### Try it
With the pictures omitted, set down exactly the lines from the one that contains "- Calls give" through the last line of the data.

Data extracted from a collection
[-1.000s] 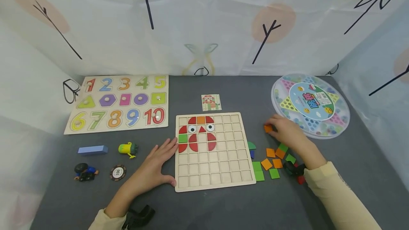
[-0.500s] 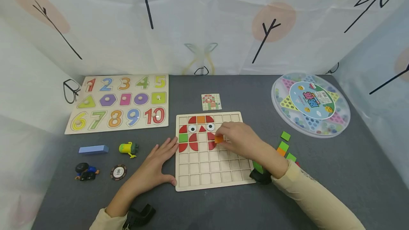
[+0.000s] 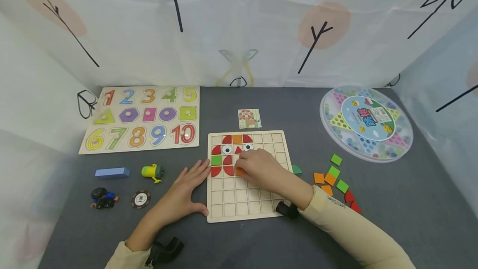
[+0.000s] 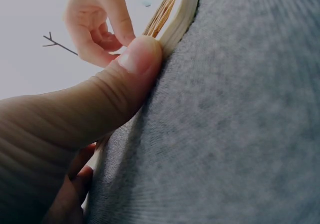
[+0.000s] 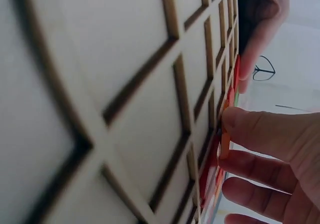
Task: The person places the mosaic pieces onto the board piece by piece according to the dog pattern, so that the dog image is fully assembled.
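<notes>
While the left hand (image 3: 183, 188) lies with outstretched fingers along the left edge of the gridded wooden board (image 3: 242, 198), I watch from afar as the right hand (image 3: 263, 172) pinches an orange square (image 5: 225, 145) at the board, just beside a red piece (image 3: 228, 171); I cannot tell whether it is seated. Right of the board, green squares (image 3: 342, 186) lie on the worktop (image 3: 257, 244).

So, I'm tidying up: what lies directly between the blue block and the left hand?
A yellow-green toy lies between the blue block and left hand, as the head view shows.
</notes>
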Demonstrator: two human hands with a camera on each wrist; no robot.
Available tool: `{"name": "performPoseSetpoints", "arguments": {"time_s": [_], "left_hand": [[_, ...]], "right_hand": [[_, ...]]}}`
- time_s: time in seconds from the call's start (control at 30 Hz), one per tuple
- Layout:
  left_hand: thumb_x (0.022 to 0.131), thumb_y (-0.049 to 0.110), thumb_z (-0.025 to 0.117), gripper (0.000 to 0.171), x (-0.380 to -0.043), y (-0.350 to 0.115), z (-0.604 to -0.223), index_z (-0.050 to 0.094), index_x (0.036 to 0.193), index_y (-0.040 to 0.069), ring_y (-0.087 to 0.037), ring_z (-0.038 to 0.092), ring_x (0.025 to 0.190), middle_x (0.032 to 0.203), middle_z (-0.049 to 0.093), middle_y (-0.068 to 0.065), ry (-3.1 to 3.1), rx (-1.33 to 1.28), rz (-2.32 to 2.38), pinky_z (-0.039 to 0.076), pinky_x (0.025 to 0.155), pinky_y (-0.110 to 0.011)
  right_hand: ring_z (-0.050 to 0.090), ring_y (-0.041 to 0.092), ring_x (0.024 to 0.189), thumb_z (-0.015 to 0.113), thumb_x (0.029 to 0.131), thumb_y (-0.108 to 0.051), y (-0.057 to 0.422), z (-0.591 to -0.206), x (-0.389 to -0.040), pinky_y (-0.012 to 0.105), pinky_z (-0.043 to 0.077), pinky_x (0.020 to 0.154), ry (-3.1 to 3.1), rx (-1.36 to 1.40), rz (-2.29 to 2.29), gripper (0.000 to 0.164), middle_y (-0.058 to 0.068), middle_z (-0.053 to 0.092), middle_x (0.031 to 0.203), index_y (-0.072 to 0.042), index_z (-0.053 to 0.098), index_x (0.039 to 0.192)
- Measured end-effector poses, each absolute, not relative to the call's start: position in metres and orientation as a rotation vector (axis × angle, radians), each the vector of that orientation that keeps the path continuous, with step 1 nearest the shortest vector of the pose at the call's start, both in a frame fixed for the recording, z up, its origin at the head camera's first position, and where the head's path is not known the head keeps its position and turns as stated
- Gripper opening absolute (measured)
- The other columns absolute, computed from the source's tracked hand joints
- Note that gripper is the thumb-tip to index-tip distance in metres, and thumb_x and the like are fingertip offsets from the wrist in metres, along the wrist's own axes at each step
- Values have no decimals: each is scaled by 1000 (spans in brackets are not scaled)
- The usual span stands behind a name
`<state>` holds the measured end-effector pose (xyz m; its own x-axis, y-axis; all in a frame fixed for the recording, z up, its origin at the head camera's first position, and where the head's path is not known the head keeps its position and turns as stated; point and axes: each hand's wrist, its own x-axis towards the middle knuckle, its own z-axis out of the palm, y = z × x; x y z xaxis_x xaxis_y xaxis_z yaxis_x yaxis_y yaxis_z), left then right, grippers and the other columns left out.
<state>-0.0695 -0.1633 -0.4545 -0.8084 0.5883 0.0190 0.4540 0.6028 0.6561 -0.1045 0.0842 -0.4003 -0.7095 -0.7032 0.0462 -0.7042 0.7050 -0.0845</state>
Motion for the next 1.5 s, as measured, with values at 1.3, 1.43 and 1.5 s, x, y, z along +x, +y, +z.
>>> {"name": "performPoseSetpoints", "arguments": {"time_s": [1.3, 1.43, 1.5], "left_hand": [[48, 49, 74, 109, -72, -163, -455, 24, 138, 14, -18, 5, 133, 145, 13, 5, 2613, 843, 1007, 2, 103, -49], [48, 49, 74, 109, -72, -163, -455, 23, 139, 15, -18, 5, 133, 145, 12, 6, 2611, 846, 1003, 2, 103, -49], [48, 50, 74, 109, -72, -162, -455, 23, 139, 15, -18, 5, 133, 145, 12, 6, 2610, 854, 1007, 2, 103, -49]], "right_hand": [[53, 17, 72, 68, 74, -18, 287, -398, -59, 34, 44, 56, -3234, 213, 326, 31, 4, 58, 86, -11, 62, 104], [51, 16, 69, 68, 74, -18, 283, -395, -58, 33, 43, 53, -3288, 202, 270, 35, 5, 55, 88, -10, 59, 107], [51, 16, 69, 67, 74, -17, 279, -391, -57, 33, 42, 54, -3262, 222, 270, 34, 4, 55, 88, -10, 58, 106]]}}
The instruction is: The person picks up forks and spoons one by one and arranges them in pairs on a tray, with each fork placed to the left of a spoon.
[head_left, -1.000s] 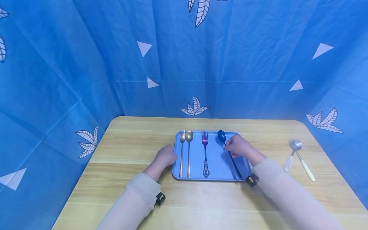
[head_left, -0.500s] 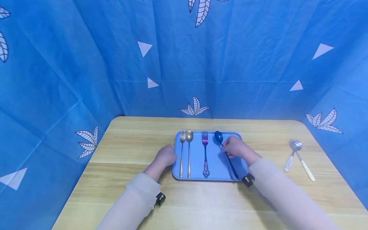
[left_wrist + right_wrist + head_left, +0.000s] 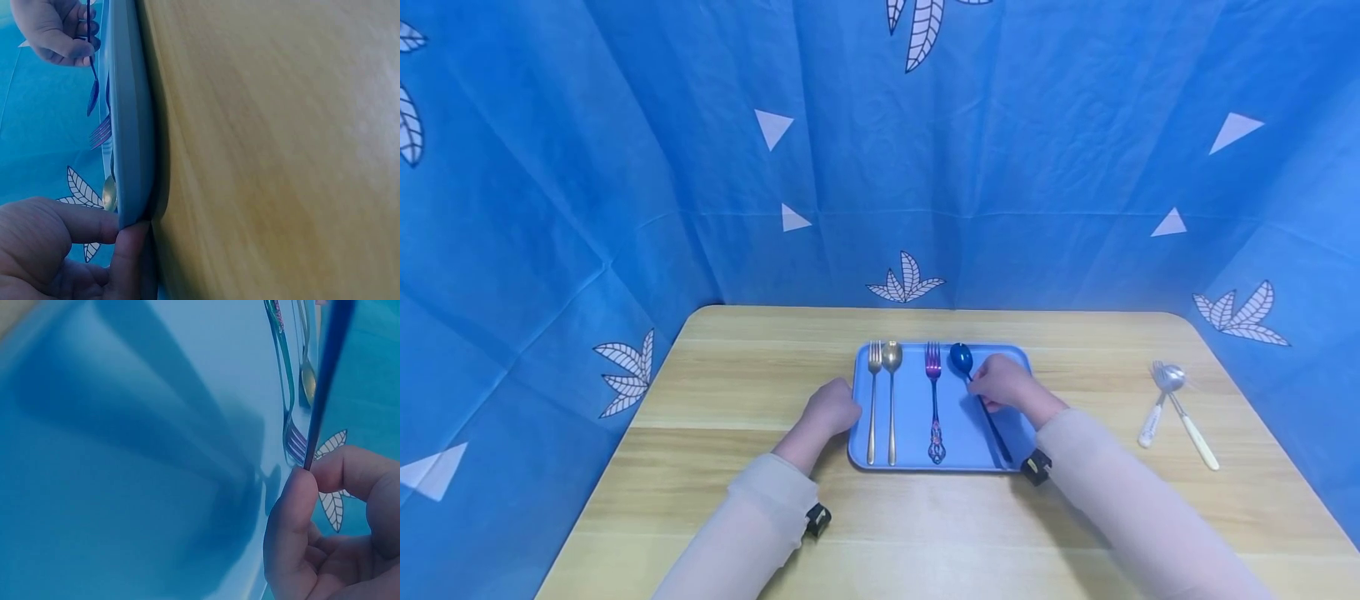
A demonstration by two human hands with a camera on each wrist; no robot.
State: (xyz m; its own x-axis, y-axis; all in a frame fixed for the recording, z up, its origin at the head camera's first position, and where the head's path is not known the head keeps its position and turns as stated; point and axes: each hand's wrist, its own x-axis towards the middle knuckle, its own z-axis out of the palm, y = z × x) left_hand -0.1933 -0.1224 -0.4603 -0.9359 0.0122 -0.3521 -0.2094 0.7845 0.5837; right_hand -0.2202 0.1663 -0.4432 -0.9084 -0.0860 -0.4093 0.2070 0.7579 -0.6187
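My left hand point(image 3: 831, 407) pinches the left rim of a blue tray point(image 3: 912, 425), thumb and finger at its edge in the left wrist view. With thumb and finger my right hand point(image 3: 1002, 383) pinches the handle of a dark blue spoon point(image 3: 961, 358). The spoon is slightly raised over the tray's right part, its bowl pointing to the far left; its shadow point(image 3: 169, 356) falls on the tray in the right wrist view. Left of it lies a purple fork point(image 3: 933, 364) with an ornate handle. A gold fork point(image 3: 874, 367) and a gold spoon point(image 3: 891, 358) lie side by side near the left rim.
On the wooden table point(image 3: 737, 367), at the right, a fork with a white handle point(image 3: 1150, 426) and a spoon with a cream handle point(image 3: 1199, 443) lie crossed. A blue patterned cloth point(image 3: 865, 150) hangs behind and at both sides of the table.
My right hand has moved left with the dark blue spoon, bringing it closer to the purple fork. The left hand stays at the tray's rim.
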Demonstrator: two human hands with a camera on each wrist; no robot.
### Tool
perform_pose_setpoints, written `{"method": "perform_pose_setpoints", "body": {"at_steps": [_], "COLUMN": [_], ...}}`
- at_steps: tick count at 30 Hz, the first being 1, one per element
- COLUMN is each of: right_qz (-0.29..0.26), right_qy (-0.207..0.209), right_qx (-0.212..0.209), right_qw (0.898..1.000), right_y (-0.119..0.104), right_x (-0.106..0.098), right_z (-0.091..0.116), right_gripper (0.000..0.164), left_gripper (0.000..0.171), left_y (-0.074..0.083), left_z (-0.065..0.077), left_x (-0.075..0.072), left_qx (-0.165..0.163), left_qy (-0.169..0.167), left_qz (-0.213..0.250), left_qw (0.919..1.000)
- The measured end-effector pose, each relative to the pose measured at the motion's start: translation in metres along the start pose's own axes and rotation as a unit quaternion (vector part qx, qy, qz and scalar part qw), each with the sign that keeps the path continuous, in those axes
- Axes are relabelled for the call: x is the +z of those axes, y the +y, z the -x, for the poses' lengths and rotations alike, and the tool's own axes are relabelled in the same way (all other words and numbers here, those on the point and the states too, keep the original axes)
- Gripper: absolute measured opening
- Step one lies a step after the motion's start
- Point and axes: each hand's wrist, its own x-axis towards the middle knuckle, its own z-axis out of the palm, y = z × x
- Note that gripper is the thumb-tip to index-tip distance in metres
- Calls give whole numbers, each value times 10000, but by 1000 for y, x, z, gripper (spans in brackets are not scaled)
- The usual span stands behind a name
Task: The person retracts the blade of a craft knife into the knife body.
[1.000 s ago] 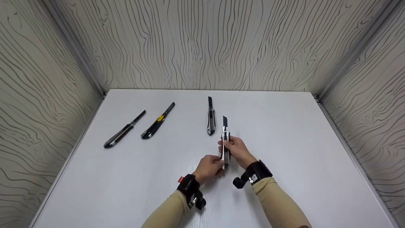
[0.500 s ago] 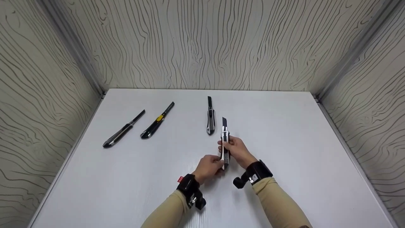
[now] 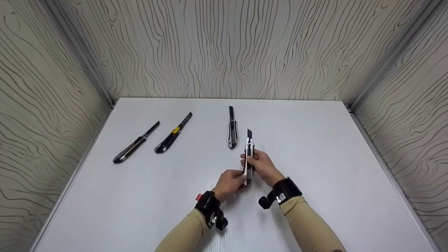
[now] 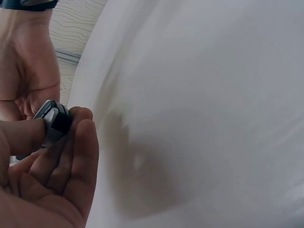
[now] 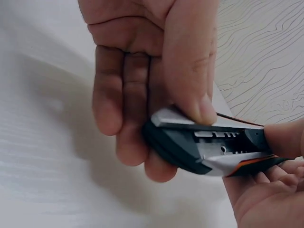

### Expected output
- Calls give whole numbers, each value times 10000, but by 1000 for y, x, z, gripper (spans in brackets are not scaled)
- The usual span stands behind a name
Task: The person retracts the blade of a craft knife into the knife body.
[1.000 s ago] 
[0.500 s ago] 
[now] 
[now] 
[now] 

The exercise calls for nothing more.